◆ **PROBLEM**: Below are some entries. Repeat exactly the lines from the one with "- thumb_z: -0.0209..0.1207" through the one with "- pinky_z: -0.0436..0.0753", and only those.

◆ **GIVEN ENTRIES**:
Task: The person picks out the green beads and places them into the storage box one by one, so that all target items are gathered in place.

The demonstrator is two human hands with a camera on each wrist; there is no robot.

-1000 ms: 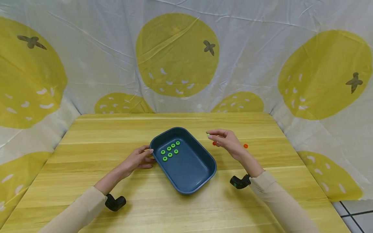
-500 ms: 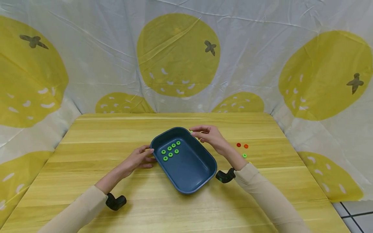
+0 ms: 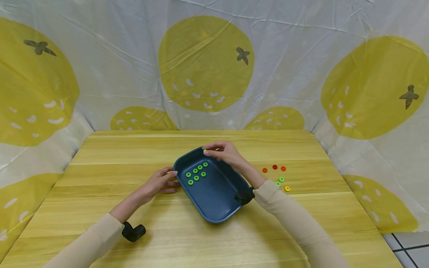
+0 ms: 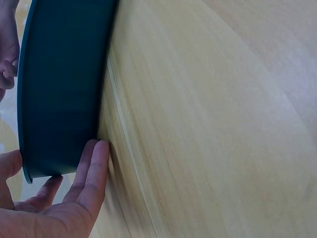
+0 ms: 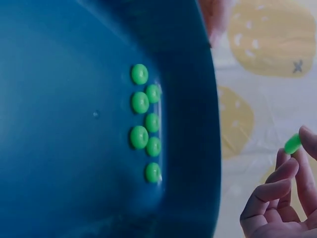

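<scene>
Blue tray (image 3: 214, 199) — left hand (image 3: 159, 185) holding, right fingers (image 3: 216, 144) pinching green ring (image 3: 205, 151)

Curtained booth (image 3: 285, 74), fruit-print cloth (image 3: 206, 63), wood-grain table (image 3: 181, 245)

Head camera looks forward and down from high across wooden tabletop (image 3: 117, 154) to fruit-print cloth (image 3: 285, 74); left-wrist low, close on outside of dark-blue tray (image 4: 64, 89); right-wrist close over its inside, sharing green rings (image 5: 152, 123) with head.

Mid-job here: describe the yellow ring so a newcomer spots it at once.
On the wooden table, find the dark blue, rectangular, plastic-looking tray. To its right, beside the beige right sleeve, lie small loose rings. The small yellow ring is the only yellow one among red, orange and green neighbours.
</scene>
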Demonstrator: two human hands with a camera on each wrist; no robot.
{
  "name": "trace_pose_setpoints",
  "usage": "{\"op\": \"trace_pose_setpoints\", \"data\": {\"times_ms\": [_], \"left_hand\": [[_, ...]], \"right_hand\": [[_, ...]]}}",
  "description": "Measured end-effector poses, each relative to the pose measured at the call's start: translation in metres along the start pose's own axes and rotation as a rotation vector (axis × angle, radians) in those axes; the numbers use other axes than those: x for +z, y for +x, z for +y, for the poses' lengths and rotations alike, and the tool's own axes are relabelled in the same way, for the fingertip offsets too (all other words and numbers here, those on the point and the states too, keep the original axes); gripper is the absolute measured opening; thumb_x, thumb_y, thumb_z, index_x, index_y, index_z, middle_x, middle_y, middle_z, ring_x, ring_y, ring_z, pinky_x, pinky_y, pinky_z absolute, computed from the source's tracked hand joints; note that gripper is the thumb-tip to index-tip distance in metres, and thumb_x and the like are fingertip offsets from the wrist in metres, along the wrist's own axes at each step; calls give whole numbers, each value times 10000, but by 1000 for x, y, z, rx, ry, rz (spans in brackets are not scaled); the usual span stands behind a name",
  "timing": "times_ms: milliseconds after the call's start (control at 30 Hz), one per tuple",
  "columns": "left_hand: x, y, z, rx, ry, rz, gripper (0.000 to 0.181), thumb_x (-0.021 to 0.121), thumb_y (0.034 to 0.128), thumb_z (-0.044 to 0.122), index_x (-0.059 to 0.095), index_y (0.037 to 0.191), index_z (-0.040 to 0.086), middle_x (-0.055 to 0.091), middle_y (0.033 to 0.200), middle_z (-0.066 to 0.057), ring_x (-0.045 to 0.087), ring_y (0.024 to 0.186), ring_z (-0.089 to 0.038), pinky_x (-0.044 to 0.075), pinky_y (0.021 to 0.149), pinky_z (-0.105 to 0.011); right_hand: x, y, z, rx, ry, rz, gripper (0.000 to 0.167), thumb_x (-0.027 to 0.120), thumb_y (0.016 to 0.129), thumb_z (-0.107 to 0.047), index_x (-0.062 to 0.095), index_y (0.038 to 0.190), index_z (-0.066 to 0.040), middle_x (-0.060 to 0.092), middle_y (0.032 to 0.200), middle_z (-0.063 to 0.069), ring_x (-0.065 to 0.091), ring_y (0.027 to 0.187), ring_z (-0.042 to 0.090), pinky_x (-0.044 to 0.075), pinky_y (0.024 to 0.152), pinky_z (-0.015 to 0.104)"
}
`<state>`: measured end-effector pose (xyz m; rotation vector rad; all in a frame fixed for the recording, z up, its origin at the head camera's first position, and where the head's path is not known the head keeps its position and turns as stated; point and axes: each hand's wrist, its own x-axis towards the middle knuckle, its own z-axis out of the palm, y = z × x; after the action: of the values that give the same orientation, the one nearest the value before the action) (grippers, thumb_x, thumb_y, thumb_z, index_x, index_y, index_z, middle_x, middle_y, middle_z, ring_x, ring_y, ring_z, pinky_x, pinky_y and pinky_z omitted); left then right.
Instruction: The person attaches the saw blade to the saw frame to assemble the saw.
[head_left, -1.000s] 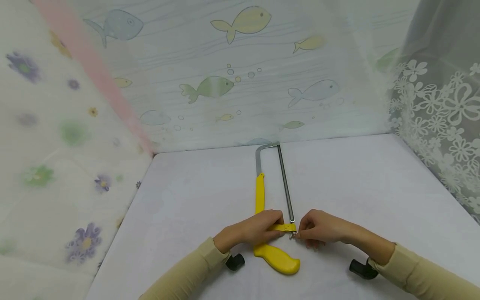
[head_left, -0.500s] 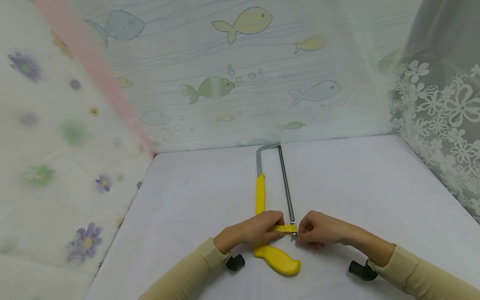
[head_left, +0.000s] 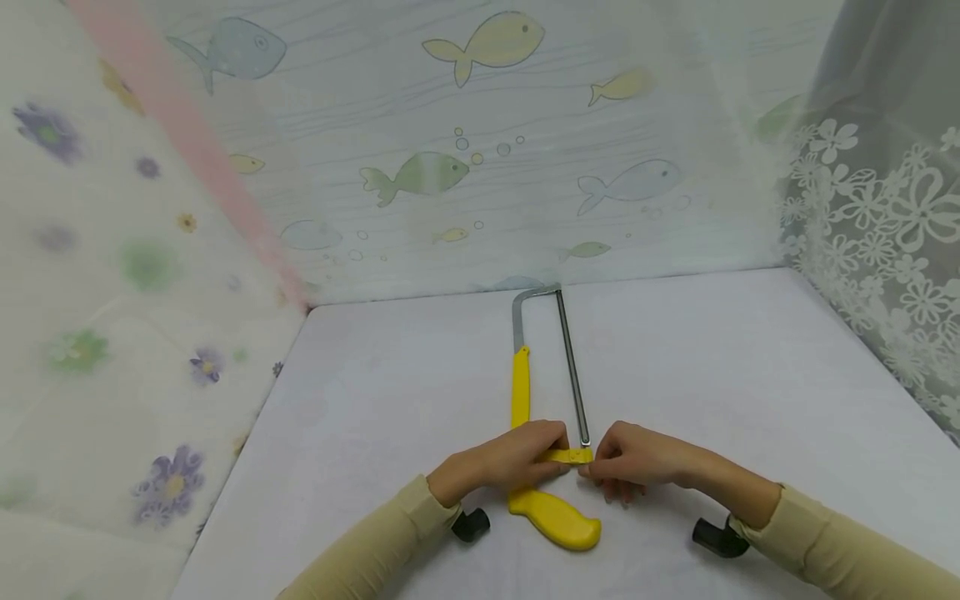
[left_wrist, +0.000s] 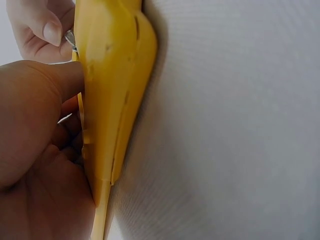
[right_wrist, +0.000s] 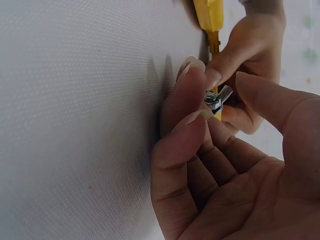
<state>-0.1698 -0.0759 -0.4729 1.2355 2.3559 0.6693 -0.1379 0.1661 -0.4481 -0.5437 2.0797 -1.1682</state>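
A hacksaw with a yellow handle and a grey frame lies on the white table. My left hand grips its yellow lower frame arm, thumb on the near side. In the left wrist view a yellow part of the saw stands close to the fingers. At the arm's end sits a metal wing nut, hidden behind my right hand in the head view. My right hand is at this nut. Its fingertips lie close beside the nut, and its thumb stands slightly off the wing.
The saw's blade side runs away from me to the far table edge. A white table cloth lies beneath. Printed curtains hang behind and at both sides. A black camera mount sits under each wrist.
My right hand's thumb has moved left over the wing nut, which was visible beside it before. The left hand and the hacksaw have stayed in place.
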Motion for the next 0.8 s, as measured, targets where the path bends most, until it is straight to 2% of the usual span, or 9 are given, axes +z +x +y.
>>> {"op": "trace_pose_setpoints", "data": {"times_ms": [400, 800], "left_hand": [[1, 0, -2, 3, -20, -4, 98, 629, 1037, 220, 564, 1069, 153, 575, 981, 88, 494, 854, -43, 434, 770, -162], [1, 1, -4, 17, -10, 6, 104, 638, 1032, 217, 564, 1064, 150, 581, 976, 91, 504, 850, -40, 441, 771, -157]], "right_hand": [[-4, -5, -5, -9, -13, 0, 307, 667, 982, -256, 738, 786, -31, 678, 669, 109, 549, 518, 144, 402, 474, 241], [-6, -6, 0, -26, -52, 21, 231, 688, 962, -210, 713, 799, -48, 633, 652, 45, 547, 537, 151, 414, 474, 243]]}}
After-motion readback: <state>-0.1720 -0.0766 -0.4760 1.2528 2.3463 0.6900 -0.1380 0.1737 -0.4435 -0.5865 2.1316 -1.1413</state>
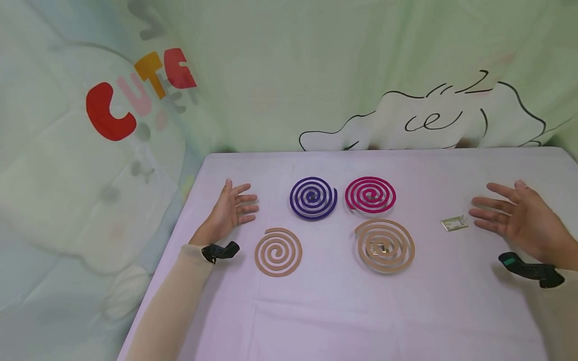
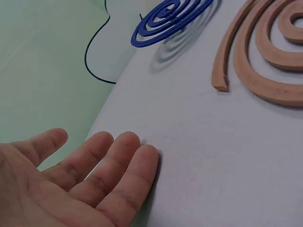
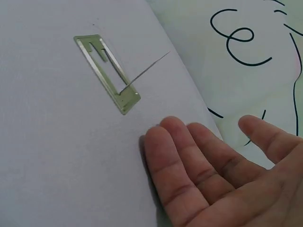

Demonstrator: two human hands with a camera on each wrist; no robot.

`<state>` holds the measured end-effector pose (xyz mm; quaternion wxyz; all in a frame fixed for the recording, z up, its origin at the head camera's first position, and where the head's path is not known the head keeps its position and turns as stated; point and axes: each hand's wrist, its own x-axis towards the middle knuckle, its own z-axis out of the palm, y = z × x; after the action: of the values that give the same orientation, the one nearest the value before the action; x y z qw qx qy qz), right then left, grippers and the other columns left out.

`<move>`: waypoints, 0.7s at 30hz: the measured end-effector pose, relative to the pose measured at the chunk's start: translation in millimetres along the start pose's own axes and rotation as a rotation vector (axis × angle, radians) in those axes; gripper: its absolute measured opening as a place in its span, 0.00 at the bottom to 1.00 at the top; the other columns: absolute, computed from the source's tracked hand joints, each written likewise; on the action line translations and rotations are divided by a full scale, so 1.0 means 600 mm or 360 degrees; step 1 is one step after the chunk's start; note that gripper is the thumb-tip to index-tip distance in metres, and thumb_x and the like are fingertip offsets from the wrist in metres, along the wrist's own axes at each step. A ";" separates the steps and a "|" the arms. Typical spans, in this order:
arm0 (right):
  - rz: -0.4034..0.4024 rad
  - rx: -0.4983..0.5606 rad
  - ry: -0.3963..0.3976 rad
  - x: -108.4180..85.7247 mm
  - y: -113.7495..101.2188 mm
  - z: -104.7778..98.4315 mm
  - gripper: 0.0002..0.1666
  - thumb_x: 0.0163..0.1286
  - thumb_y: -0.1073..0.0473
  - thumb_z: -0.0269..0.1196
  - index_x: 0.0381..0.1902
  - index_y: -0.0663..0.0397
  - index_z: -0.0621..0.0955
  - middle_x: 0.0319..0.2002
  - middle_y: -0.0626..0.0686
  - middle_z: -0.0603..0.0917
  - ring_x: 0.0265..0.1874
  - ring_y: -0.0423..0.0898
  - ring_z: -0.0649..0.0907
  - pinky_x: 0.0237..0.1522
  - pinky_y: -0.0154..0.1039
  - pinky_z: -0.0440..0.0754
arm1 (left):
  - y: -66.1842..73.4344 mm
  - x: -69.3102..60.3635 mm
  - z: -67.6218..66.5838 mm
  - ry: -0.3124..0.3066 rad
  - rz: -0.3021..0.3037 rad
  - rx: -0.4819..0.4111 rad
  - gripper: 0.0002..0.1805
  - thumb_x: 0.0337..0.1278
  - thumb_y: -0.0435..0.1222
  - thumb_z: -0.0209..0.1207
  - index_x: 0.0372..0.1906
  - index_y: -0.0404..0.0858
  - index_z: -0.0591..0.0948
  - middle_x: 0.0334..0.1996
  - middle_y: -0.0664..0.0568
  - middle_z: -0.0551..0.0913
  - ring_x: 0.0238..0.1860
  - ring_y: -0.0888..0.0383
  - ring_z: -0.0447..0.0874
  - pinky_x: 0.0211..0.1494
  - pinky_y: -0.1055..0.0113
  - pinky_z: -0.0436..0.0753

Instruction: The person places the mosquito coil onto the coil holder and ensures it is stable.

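Observation:
My left hand rests at the left side of the white table, palm turned inward, fingers apart and holding nothing. Nearest to it are a flat tan mosquito coil and a dark blue mosquito coil. In the left wrist view the blue coil is raised, its shadow beneath. On the right, my right hand is also empty with its fingers extended. Just beyond its fingertips lies a small metal coil stand with a thin prong bent up.
A pink mosquito coil sits right of the blue one. Nearer me, a second tan coil is raised over a metal stand. A printed curtain hangs behind the table.

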<state>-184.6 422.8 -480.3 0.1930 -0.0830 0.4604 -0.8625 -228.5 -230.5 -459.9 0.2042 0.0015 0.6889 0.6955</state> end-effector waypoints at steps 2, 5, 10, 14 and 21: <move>0.0015 -0.0251 0.0079 -0.001 0.002 0.003 0.25 0.90 0.51 0.32 0.64 0.39 0.75 0.55 0.50 0.88 0.52 0.48 0.89 0.48 0.44 0.90 | -0.003 -0.003 0.004 -0.0011 0.0002 0.0093 0.53 0.72 0.73 0.26 0.84 0.39 0.52 0.74 0.33 0.66 0.68 0.36 0.72 0.70 0.48 0.77; 0.0042 -0.0551 0.0213 -0.001 0.007 0.009 0.20 0.89 0.56 0.38 0.62 0.36 0.76 0.52 0.45 0.89 0.48 0.42 0.89 0.44 0.39 0.90 | -0.005 -0.007 0.016 -0.0013 0.0019 0.0289 0.51 0.74 0.71 0.27 0.81 0.36 0.58 0.69 0.31 0.71 0.62 0.39 0.77 0.63 0.54 0.81; 0.0132 -0.0914 0.0431 0.003 0.015 0.024 0.16 0.85 0.61 0.51 0.58 0.31 0.78 0.47 0.36 0.89 0.44 0.35 0.88 0.41 0.35 0.89 | -0.008 -0.011 0.041 0.0005 0.0046 0.0595 0.39 0.83 0.59 0.32 0.76 0.32 0.68 0.60 0.34 0.78 0.54 0.44 0.82 0.54 0.59 0.84; 0.0216 -0.1174 0.0536 0.010 0.020 0.035 0.19 0.80 0.62 0.60 0.53 0.25 0.81 0.45 0.30 0.87 0.39 0.34 0.89 0.39 0.32 0.88 | -0.011 -0.016 0.059 0.0004 0.0086 0.0886 0.30 0.83 0.52 0.44 0.72 0.35 0.74 0.55 0.40 0.83 0.51 0.48 0.82 0.50 0.59 0.84; 0.0345 -0.1665 0.0605 0.017 0.027 0.047 0.17 0.73 0.53 0.70 0.56 0.30 0.80 0.41 0.20 0.82 0.36 0.29 0.84 0.35 0.31 0.84 | -0.026 -0.022 0.083 -0.0061 0.0230 0.1287 0.30 0.64 0.51 0.67 0.65 0.41 0.81 0.52 0.50 0.82 0.50 0.54 0.77 0.55 0.58 0.78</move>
<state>-180.8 388.9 -478.1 0.1274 0.0370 0.8590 -0.4944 -197.6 -187.1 -468.7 0.1505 0.1431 0.9009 0.3812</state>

◆ **YOUR RESPONSE**:
  - thumb_z: -0.0209..0.1207
  - index_x: 0.0372..0.1906
  - index_y: -0.0404..0.0858
  - index_z: -0.0591..0.0948
  - middle_x: 0.0334..0.1996
  - middle_y: -0.0664..0.0568
  - middle_z: -0.0551..0.0913
  - ring_x: 0.0238..0.1860
  - ring_y: -0.0888..0.0383
  - ring_z: -0.0447..0.0874
  - pinky_x: 0.0211..0.1494
  - pinky_y: -0.1055..0.0113
  - pinky_z: -0.0436..0.0753

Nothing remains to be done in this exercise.